The Milky Way is a vast spinning disc of over 100 billion stars with a diameter of 100,000 light years. (A light year is the distance that light travels in one year. Light takes about eight minutes to go from the Sun to the Earth).

Our nearest significant galactic neighbour is in the constellation of Andromeda. Although it is 2,500,000 light years away you can see it with your naked eye on clear nights. It is visible in the picture above, appearing like a nebulous bright star in the top left hand corner of the image.

Andromeda

Andromeda is known as “the Chained Lady”. That name refers to Andromeda’s role in the Greco-Roman myth of Perseus: Cassiopeia, the queen of Ethiopia, boasted that her daughter was better looking than the Nereids, sea nymphs favoured with exceptional beauty. Offended by her remark, the nymphs asked Poseidon to punish Cassiopeia for her impudence and Poseidon ordered the sea monster Cetus to attack Ethiopia. Concerned for his kingdom, Andromeda’s father Cepheus consulted the Oracle of Ammon, only to be told to sacrifice his daughter to the monster. So Andromeda was chained to a rock by the sea. However the hero, Perseus appeared in a nick of time and used the head of the gorgon, Medusa to turn the monster into stone.

Star Hopping

To find the Andromeda galaxy in the night sky we will have to go star hopping. First of all find the Great Square of Pegasus. Andromeda is the constellation to the north east of the Square. Starting at the north eastern corner move three stars to the north east counting the corner of the Square as the first star. The star you have landed on is the first in a line of three pointing to the north west. Go to the third star in line. Just to the west of it is the faint glow of the core of the Andromeda galaxy.

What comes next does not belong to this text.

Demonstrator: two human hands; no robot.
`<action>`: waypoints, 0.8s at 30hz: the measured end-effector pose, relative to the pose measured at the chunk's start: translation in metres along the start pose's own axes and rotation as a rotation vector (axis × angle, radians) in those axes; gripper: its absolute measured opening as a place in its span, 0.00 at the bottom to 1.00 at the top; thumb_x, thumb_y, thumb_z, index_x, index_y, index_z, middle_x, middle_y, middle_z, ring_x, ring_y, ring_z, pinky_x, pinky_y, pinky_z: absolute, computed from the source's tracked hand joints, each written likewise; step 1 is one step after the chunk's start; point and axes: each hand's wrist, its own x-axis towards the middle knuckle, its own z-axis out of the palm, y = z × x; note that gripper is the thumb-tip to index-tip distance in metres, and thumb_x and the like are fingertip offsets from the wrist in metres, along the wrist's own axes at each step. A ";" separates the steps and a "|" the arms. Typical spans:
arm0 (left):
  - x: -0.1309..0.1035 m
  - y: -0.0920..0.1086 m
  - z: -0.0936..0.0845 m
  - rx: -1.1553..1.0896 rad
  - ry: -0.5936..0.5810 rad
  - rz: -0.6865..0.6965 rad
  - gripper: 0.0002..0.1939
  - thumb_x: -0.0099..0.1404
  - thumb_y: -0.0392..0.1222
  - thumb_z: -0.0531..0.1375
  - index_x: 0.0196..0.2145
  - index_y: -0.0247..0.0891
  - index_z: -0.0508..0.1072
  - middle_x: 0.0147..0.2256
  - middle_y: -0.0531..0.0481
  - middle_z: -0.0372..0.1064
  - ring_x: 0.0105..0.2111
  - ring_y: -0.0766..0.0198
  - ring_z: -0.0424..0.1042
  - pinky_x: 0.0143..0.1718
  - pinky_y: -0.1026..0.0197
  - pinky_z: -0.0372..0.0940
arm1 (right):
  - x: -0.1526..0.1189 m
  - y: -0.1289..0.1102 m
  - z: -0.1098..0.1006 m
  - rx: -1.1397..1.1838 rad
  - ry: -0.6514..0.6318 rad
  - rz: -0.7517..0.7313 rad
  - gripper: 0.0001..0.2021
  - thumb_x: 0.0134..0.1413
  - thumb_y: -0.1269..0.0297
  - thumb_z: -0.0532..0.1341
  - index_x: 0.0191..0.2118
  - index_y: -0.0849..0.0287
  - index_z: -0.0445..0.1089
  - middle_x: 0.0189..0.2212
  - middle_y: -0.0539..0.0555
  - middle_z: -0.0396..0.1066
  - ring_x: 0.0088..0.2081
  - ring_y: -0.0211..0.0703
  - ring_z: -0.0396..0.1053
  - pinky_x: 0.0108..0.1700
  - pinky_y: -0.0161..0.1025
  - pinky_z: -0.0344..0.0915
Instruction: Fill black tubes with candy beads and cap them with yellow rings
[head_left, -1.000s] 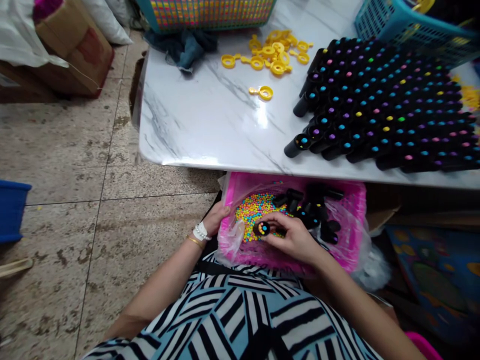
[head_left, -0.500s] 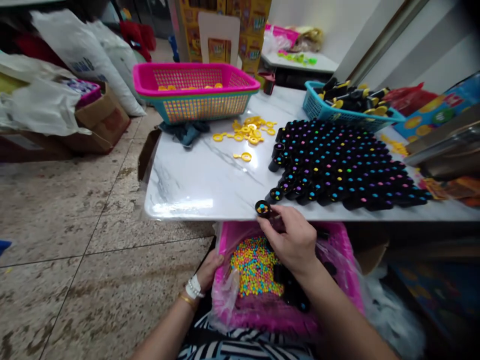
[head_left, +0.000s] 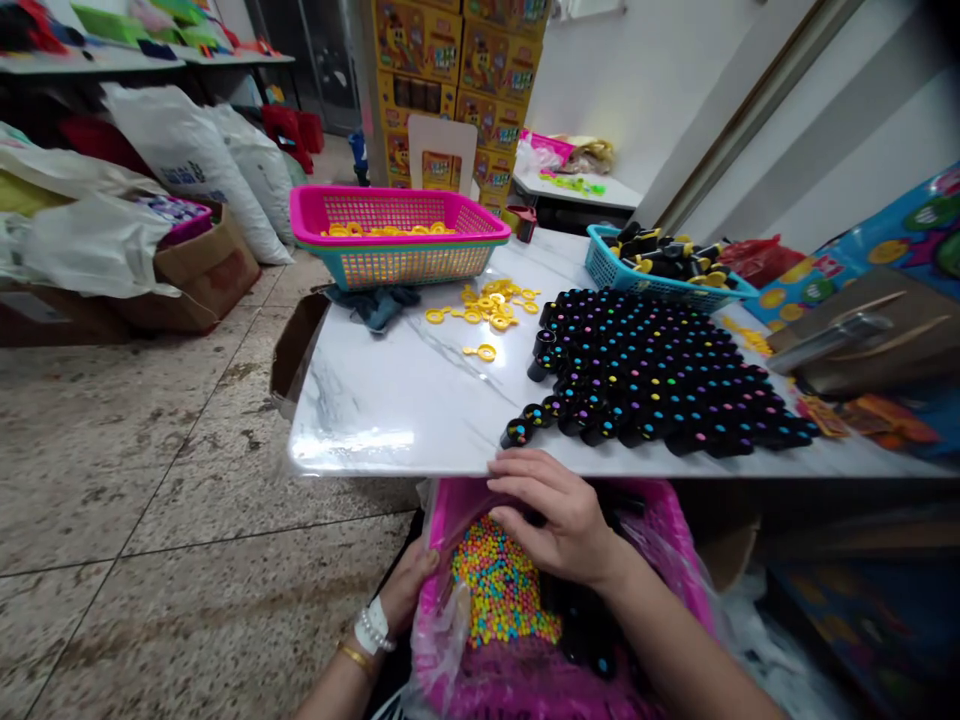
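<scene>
My right hand (head_left: pixel 551 510) is over the pink basket at the table's front edge, fingers apart and nothing held. Just beyond its fingertips, a small black cup (head_left: pixel 516 433) with coloured beads stands at the near left end of many packed black cups (head_left: pixel 645 370). My left hand (head_left: pixel 411 580) grips the left rim of the pink basket (head_left: pixel 679 520). Inside that plastic-lined basket lie small multicoloured beads (head_left: pixel 502 590) and, to their right, black cups (head_left: pixel 581 625), partly hidden by my right forearm.
Yellow ring pieces (head_left: pixel 499 303) lie on the white table (head_left: pixel 375 400). Behind them stands a pink and teal basket (head_left: pixel 412 262). A blue basket (head_left: pixel 660 285) of black and yellow pieces is at the back right. A dark cloth (head_left: pixel 375 306) lies at left.
My right hand has let go of the black cup, which now stands on the table beside the others, and has drawn back over the basket. The view has tilted up.
</scene>
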 end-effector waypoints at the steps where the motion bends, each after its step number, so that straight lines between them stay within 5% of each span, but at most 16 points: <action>1: 0.000 0.000 0.000 0.003 -0.001 -0.002 0.24 0.56 0.53 0.66 0.49 0.40 0.77 0.49 0.42 0.76 0.52 0.45 0.71 0.61 0.45 0.56 | 0.004 0.005 -0.001 0.012 -0.024 -0.008 0.13 0.55 0.66 0.63 0.47 0.57 0.73 0.46 0.58 0.76 0.51 0.48 0.71 0.53 0.52 0.70; 6: 0.000 0.000 0.001 0.006 -0.009 -0.016 0.21 0.57 0.56 0.65 0.46 0.45 0.79 0.46 0.45 0.78 0.52 0.46 0.72 0.62 0.45 0.56 | 0.021 0.023 0.006 -0.021 0.014 0.128 0.18 0.57 0.66 0.62 0.53 0.62 0.71 0.53 0.64 0.72 0.55 0.49 0.70 0.57 0.52 0.68; 10: 0.000 0.003 0.002 0.014 -0.002 -0.028 0.21 0.56 0.57 0.65 0.44 0.44 0.80 0.43 0.44 0.79 0.52 0.43 0.72 0.62 0.42 0.55 | 0.031 0.008 0.020 -0.082 0.102 0.228 0.18 0.57 0.67 0.61 0.53 0.65 0.71 0.51 0.65 0.73 0.54 0.50 0.70 0.58 0.53 0.67; 14: -0.001 0.005 0.004 0.045 0.038 -0.030 0.24 0.54 0.58 0.65 0.47 0.47 0.78 0.47 0.45 0.77 0.53 0.43 0.71 0.62 0.42 0.55 | 0.051 -0.005 0.035 0.052 0.026 0.145 0.23 0.56 0.65 0.62 0.56 0.67 0.68 0.54 0.65 0.70 0.58 0.47 0.66 0.62 0.48 0.64; 17: -0.003 0.006 0.004 0.073 0.097 -0.060 0.27 0.52 0.60 0.66 0.48 0.45 0.78 0.48 0.44 0.77 0.54 0.41 0.70 0.62 0.40 0.56 | 0.068 0.007 0.042 0.102 -0.022 0.136 0.29 0.55 0.61 0.63 0.60 0.68 0.64 0.59 0.67 0.65 0.62 0.48 0.61 0.64 0.49 0.59; 24: -0.004 0.006 0.002 0.023 0.152 -0.096 0.29 0.47 0.61 0.69 0.38 0.36 0.81 0.45 0.37 0.78 0.53 0.39 0.70 0.62 0.39 0.55 | 0.088 0.046 0.035 0.019 0.043 0.403 0.29 0.55 0.59 0.63 0.62 0.63 0.62 0.61 0.64 0.62 0.63 0.50 0.61 0.64 0.51 0.57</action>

The view is improved through binoculars if you have them to hand. The scale of this galaxy is vast. Although the disc and spiral arms are not visible with the naked eye, their diameter extends to six times the width of the full moon!

The Andromeda Galaxy
The Andromeda Galaxy (M31)

In the picture above the core and spiral arms of M31 can clearly be seen. In between the spiral arms are dark lanes of dust and gas. You can clearly see that stars of our galaxy are in the foreground and that M31 itself lies beyond the Milky Way.

As a bonus we get two other smaller galaxies in the picture. Both M32 (above) and M110 (below left) are dwarf elliptical galaxies, satellites of the larger M31.

Measurements indicate that we are on a collision course with M31, which will be due in around 3.75 billion years time. But I guess that there will be other things to worry about before that happens!